Task requirements. Output the full listing exactly, character for character.

Input data.

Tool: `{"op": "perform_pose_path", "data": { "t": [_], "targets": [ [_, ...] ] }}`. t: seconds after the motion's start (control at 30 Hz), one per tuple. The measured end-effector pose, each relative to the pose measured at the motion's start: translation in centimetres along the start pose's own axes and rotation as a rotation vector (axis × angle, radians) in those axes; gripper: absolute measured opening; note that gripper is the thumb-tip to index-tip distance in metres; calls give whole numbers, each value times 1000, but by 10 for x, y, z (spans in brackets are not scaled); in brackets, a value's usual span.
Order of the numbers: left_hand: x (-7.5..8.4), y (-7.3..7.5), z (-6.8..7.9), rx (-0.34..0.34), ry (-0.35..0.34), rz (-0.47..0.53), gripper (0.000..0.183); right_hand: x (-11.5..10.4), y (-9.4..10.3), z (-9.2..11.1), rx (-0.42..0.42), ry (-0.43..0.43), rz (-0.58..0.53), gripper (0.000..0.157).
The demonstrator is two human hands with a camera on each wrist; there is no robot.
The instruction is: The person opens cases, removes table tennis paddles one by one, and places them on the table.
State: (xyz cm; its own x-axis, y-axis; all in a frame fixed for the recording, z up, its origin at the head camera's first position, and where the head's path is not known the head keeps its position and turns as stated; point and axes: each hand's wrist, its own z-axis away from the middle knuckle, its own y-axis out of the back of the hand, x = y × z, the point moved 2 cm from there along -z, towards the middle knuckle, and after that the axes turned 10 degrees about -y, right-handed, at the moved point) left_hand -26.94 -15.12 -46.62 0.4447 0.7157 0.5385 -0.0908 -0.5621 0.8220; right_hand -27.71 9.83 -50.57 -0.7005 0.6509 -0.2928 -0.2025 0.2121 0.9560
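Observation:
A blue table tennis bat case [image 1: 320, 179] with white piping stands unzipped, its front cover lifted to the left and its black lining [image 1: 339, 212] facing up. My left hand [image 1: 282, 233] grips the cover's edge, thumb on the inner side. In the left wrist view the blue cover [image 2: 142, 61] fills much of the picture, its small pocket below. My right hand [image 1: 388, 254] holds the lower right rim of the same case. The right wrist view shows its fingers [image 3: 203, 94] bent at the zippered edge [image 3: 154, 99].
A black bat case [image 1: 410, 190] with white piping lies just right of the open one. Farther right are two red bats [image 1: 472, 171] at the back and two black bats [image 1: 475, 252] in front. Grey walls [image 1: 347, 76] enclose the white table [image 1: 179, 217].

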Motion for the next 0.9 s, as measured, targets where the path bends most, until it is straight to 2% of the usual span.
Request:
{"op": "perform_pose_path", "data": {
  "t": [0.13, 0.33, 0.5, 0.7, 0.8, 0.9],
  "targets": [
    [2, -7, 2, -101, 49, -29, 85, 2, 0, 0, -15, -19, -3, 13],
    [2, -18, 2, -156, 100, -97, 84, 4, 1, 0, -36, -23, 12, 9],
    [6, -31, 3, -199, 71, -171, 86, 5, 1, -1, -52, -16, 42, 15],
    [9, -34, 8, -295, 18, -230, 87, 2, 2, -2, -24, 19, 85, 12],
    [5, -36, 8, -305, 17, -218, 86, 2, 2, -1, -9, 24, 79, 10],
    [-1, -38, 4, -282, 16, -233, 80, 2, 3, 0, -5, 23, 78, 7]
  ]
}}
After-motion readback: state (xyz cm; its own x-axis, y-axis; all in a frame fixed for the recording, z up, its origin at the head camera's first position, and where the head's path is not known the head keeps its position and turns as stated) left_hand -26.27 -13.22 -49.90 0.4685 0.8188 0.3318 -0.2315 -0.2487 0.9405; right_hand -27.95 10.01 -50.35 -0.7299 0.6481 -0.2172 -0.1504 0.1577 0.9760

Solution to the problem.
Tool: `{"op": "perform_pose_path", "data": { "t": [_], "targets": [ [_, ...] ] }}`. t: seconds after the motion's start (control at 30 Hz), one per tuple. The measured end-effector pose, each relative to the pose measured at the motion's start: translation in centimetres along the start pose's own axes and rotation as a rotation vector (axis × angle, radians) in those axes; gripper: absolute measured opening; note that gripper is the thumb-tip to index-tip distance in metres; calls give whole numbers, each value times 1000, but by 10 for x, y, z (spans in brackets are not scaled); in brackets, a value's usual span.
Order of the numbers: left_hand: x (-7.5..8.4), y (-7.3..7.5), z (-6.8..7.9), rx (-0.34..0.34), ry (-0.35..0.34), rz (-0.47..0.53), gripper (0.000..0.183); right_hand: x (-11.5..10.4), y (-9.4..10.3), z (-9.2..11.1), rx (-0.42..0.42), ry (-0.43..0.43), rz (-0.58..0.53), gripper (0.000..0.157).
The demonstrator is two human hands with a camera on each wrist; there is no robot.
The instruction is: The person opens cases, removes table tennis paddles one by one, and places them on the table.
State: (xyz cm; its own x-axis, y-axis; all in a frame fixed for the recording, z up, its origin at the head camera's first position, and where the head's path is not known the head keeps its position and turns as stated; point and axes: each hand's wrist, its own z-axis away from the middle knuckle, its own y-axis out of the back of the hand, x = y × z, the point moved 2 cm from there along -z, towards the middle knuckle, and after that the axes turned 10 degrees about -y, right-handed, at the moved point) left_hand -26.94 -15.12 -46.62 0.4447 0.7157 0.5385 -0.0908 -0.5621 0.8220; right_hand -27.71 9.83 -50.57 -0.7005 0.6509 -0.2928 -0.2025 0.2121 0.9560
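Observation:
A blue table tennis bat case [image 1: 320, 179] with white piping stands unzipped, its front cover lifted to the left and its black lining [image 1: 339, 212] facing up. My left hand [image 1: 282, 233] grips the cover's edge, thumb on the inner side. In the left wrist view the blue cover [image 2: 142, 61] fills much of the picture, its small pocket below. My right hand [image 1: 388, 254] holds the lower right rim of the same case. The right wrist view shows its fingers [image 3: 203, 94] bent at the zippered edge [image 3: 154, 99].
A black bat case [image 1: 410, 190] with white piping lies just right of the open one. Farther right are two red bats [image 1: 472, 171] at the back and two black bats [image 1: 475, 252] in front. Grey walls [image 1: 347, 76] enclose the white table [image 1: 179, 217].
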
Motion for the next 0.9 s, as measured, targets where the path bends most, until it is straight to 2% of the usual span.
Request:
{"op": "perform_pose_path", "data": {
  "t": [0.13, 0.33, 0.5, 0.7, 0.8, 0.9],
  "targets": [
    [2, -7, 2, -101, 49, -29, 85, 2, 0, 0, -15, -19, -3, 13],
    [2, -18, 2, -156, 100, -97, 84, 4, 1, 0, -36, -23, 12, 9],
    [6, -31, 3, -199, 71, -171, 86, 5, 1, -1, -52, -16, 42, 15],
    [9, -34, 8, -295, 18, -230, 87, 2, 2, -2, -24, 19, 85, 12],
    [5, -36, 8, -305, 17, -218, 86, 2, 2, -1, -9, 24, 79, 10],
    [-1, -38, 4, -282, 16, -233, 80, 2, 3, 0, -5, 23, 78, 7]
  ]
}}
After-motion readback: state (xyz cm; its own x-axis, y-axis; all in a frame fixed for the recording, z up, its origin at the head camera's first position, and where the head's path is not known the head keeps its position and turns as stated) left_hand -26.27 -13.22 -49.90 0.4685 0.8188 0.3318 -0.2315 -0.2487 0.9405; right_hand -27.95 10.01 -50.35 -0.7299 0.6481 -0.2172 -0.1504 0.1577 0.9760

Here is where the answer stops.